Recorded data
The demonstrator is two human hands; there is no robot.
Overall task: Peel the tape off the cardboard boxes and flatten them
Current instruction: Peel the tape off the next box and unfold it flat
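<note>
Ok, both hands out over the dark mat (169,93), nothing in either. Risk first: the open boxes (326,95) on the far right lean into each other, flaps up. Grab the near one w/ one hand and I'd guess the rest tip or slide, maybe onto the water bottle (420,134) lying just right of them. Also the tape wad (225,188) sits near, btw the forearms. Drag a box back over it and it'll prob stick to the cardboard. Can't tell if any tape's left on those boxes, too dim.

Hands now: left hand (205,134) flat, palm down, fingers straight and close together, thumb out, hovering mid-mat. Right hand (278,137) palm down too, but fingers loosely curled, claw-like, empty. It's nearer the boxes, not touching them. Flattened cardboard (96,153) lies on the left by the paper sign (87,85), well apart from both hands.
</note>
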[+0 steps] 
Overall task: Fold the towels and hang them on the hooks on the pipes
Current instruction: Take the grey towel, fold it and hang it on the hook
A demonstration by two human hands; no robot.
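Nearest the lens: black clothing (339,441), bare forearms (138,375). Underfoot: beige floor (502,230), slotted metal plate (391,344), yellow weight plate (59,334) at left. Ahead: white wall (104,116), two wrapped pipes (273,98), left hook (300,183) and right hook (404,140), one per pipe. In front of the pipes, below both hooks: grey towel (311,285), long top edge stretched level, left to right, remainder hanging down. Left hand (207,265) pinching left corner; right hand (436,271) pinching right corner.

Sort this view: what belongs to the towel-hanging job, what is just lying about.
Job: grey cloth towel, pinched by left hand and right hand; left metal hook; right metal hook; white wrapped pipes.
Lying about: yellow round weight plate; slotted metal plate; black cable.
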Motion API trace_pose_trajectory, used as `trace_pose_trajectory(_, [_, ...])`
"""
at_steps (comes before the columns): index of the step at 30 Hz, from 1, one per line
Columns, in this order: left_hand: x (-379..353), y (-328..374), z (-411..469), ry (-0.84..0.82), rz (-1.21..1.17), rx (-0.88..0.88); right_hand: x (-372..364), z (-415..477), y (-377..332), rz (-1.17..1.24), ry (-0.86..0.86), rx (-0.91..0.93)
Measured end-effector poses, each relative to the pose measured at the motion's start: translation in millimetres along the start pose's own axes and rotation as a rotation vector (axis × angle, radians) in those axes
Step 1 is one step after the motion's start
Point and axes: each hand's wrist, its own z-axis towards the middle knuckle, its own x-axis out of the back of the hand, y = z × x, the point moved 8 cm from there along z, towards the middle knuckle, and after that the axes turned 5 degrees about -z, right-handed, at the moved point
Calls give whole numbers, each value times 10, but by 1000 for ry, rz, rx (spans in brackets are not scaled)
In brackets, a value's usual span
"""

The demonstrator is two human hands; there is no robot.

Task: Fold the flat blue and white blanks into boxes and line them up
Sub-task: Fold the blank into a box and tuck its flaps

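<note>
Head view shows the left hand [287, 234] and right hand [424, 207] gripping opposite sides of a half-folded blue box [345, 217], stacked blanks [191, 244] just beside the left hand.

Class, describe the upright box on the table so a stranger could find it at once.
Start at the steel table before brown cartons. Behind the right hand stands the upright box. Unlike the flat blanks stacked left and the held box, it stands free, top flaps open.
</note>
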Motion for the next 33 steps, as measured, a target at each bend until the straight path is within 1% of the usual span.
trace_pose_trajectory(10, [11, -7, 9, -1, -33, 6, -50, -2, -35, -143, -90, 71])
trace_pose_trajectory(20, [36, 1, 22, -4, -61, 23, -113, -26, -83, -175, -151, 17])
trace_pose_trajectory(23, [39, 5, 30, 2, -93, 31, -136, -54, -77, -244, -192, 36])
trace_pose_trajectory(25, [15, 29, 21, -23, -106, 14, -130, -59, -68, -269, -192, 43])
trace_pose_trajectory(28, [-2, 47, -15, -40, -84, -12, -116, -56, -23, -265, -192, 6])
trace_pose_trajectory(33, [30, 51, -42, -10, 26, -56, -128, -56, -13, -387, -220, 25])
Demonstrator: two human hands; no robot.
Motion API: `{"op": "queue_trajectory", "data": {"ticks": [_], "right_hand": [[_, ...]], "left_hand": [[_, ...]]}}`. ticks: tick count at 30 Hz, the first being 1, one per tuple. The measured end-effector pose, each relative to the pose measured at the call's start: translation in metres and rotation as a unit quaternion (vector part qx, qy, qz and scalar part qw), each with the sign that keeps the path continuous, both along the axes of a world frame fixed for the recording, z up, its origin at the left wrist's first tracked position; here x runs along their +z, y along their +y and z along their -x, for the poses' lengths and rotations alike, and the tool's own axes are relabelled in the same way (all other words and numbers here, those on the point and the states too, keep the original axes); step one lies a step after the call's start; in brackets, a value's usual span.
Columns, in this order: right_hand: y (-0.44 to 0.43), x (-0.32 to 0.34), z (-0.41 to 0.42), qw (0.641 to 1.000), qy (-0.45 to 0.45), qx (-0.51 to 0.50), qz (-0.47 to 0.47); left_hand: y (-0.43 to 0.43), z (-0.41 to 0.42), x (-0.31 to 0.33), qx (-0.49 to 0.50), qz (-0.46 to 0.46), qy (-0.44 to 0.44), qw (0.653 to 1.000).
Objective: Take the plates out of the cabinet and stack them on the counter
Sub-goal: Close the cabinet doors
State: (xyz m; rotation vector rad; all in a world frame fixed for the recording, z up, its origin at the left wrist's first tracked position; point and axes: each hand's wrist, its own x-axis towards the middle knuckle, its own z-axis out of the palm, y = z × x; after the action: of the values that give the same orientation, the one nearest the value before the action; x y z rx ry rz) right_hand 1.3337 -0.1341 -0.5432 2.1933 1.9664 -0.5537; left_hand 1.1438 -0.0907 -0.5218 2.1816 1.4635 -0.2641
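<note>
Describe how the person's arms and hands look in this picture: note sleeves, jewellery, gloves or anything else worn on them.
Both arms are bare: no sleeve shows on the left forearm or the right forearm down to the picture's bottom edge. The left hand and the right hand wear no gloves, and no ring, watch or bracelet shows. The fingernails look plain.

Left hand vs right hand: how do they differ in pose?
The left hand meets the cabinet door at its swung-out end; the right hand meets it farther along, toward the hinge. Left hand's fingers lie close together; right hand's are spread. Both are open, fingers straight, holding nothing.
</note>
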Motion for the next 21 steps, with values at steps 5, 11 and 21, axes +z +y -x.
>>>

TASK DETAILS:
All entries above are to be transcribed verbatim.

TASK ANSWER:
The demonstrator is two human hands; there is no robot.
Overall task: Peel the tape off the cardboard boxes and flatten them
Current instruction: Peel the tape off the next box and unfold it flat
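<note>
Ok, both hands out over the dark mat (169,93), nothing in either. Risk first: the open boxes (326,95) on the far right lean into each other, flaps up. Grab the near one w/ one hand and I'd guess the rest tip or slide, maybe onto the water bottle (420,134) lying just right of them. Also the tape wad (225,188) sits near, btw the forearms. Drag a box back over it and it'll prob stick to the cardboard. Can't tell if any tape's left on those boxes, too dim.

Hands now: left hand (205,134) flat, palm down, fingers straight and close together, thumb out, hovering mid-mat. Right hand (278,137) palm down too, but fingers loosely curled, claw-like, empty. It's nearer the boxes, not touching them. Flattened cardboard (96,153) lies on the left by the paper sign (87,85), well apart from both hands.
</note>
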[+0 steps] 
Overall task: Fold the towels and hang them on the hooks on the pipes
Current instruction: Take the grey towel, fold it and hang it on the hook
A demonstration by two human hands; no robot.
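Nearest the lens: black clothing (339,441), bare forearms (138,375). Underfoot: beige floor (502,230), slotted metal plate (391,344), yellow weight plate (59,334) at left. Ahead: white wall (104,116), two wrapped pipes (273,98), left hook (300,183) and right hook (404,140), one per pipe. In front of the pipes, below both hooks: grey towel (311,285), long top edge stretched level, left to right, remainder hanging down. Left hand (207,265) pinching left corner; right hand (436,271) pinching right corner.

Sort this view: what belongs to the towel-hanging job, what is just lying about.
Job: grey cloth towel, pinched by left hand and right hand; left metal hook; right metal hook; white wrapped pipes.
Lying about: yellow round weight plate; slotted metal plate; black cable.
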Motion API trace_pose_trajectory, used as `trace_pose_trajectory(_, [_, ...])`
"""
at_steps (comes before the columns): index of the step at 30 Hz, from 1, one per line
Columns, in this order: left_hand: x (-379..353), y (-328..374), z (-411..469), ry (-0.84..0.82), rz (-1.21..1.17), rx (-0.88..0.88); right_hand: x (-372..364), z (-415..477), y (-377..332), rz (-1.17..1.24), ry (-0.86..0.86), rx (-0.91..0.93)
Measured end-effector poses, each relative to the pose measured at the motion's start: translation in millimetres along the start pose's own axes and rotation as a rotation vector (axis × angle, radians) in those axes
Step 1 is one step after the motion's start
Point and axes: each hand's wrist, its own z-axis towards the middle knuckle, its own x-axis out of the back of the hand, y = z × x, the point moved 8 cm from there along z, towards the middle knuckle, and after that the axes turned 5 degrees about -z, right-handed, at the moved point
Calls give whole numbers, each value times 10, but by 1000 for ry, rz, rx (spans in brackets are not scaled)
In brackets, a value's usual span
"""

The demonstrator is two human hands; there is no robot.

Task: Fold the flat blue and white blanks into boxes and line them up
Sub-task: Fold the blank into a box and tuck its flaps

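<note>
Head view shows the left hand [287, 234] and right hand [424, 207] gripping opposite sides of a half-folded blue box [345, 217], stacked blanks [191, 244] just beside the left hand.

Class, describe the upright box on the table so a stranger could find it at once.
Start at the steel table before brown cartons. Behind the right hand stands the upright box. Unlike the flat blanks stacked left and the held box, it stands free, top flaps open.
</note>
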Motion for the next 33 steps, as measured, a target at each bend until the straight path is within 1% of the usual span.
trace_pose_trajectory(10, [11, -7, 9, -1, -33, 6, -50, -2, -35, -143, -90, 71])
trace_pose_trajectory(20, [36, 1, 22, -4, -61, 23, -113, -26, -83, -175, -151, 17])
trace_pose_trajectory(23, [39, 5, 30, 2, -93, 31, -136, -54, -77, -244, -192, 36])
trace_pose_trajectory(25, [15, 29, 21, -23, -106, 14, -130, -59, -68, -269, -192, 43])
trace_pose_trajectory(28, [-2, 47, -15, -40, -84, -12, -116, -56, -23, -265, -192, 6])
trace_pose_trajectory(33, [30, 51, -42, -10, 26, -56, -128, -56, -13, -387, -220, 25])
Demonstrator: two human hands; no robot.
Motion API: `{"op": "queue_trajectory", "data": {"ticks": [_], "right_hand": [[_, ...]], "left_hand": [[_, ...]]}}`. ticks: tick count at 30 Hz, the first being 1, one per tuple. The measured end-effector pose, each relative to the pose measured at the call's start: translation in metres and rotation as a unit quaternion (vector part qx, qy, qz and scalar part qw), each with the sign that keeps the path continuous, both along the axes of a world frame fixed for the recording, z up, its origin at the left wrist's first tracked position; here x runs along their +z, y along their +y and z along their -x, for the poses' lengths and rotations alike, and the tool's own axes are relabelled in the same way (all other words and numbers here, those on the point and the states too, keep the original axes); step one lies a step after the call's start; in brackets, a value's usual span.
Columns, in this order: right_hand: y (-0.44 to 0.43), x (-0.32 to 0.34), z (-0.41 to 0.42), qw (0.641 to 1.000), qy (-0.45 to 0.45), qx (-0.51 to 0.50), qz (-0.47 to 0.47); left_hand: y (-0.43 to 0.43), z (-0.41 to 0.42), x (-0.31 to 0.33), qx (-0.49 to 0.50), qz (-0.46 to 0.46), qy (-0.44 to 0.44), qw (0.653 to 1.000).
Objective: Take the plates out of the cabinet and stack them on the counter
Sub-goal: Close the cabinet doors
State: (xyz m; rotation vector rad; all in a world frame fixed for the recording, z up, its origin at the left wrist's first tracked position; point and axes: each hand's wrist, its own x-axis towards the middle knuckle, its own z-axis out of the palm, y = z × x; after the action: of the values that give the same orientation, the one nearest the value before the action; x y z rx ry rz) right_hand 1.3337 -0.1341 -0.5432 2.1933 1.9664 -0.5537; left_hand 1.1438 -0.0907 -0.5218 2.1816 1.4635 -0.2641
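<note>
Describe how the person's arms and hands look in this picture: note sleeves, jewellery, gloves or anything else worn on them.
Both arms are bare: no sleeve shows on the left forearm or the right forearm down to the picture's bottom edge. The left hand and the right hand wear no gloves, and no ring, watch or bracelet shows. The fingernails look plain.

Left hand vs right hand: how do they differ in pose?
The left hand meets the cabinet door at its swung-out end; the right hand meets it farther along, toward the hinge. Left hand's fingers lie close together; right hand's are spread. Both are open, fingers straight, holding nothing.
</note>
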Motion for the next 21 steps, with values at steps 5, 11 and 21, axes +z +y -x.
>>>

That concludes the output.